### Your assignment
Copy the data exactly from the line that contains "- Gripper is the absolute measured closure" through the line that contains "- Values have", keeping both end lines and leaving out everything else.

>>>>

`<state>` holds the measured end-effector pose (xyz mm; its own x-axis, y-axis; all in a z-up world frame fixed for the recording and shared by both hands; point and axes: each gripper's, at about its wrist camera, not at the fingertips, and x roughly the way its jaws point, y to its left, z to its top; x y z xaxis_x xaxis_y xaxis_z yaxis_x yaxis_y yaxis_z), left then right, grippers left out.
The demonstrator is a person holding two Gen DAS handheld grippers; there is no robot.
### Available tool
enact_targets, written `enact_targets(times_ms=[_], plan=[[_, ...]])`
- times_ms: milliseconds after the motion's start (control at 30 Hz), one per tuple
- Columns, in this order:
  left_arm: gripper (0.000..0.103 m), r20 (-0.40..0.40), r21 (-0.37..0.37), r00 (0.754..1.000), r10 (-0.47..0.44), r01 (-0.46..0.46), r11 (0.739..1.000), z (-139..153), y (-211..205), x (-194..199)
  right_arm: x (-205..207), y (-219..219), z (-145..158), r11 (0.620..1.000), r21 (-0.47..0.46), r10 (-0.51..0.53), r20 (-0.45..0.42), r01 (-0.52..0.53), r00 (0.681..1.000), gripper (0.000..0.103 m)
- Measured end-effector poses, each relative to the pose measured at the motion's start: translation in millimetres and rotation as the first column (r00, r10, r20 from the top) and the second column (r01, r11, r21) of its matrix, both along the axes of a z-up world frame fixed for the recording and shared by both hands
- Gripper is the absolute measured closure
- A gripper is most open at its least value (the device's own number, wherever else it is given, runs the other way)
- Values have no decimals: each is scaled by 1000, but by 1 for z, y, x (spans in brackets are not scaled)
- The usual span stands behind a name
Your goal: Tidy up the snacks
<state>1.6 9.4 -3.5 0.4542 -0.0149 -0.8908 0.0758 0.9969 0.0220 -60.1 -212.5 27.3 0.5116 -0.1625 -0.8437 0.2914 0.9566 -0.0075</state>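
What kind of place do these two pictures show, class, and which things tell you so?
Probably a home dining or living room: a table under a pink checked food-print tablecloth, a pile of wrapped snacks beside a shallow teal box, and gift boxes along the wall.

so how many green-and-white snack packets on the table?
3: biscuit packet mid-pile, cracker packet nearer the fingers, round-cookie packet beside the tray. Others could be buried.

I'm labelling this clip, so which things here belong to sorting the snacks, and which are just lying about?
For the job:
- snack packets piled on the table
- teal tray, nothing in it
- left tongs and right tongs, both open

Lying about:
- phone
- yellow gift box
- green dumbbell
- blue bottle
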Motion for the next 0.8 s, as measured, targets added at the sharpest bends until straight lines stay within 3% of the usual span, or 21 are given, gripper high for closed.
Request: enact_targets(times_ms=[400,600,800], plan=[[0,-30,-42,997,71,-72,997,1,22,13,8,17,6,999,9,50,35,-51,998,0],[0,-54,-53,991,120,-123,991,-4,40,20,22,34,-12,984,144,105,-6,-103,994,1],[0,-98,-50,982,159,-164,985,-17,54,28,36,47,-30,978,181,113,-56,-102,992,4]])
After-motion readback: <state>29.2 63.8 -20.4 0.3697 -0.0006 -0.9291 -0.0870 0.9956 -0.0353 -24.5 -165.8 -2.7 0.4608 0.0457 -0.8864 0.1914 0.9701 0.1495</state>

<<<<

### Expected output
- Gripper is the absolute measured closure
- A gripper is most open at its least value (the device's own number, wherever else it is given, runs the other way)
- Values have no decimals: each is scaled by 1000, but by 1 for z, y, x (spans in brackets are not scaled)

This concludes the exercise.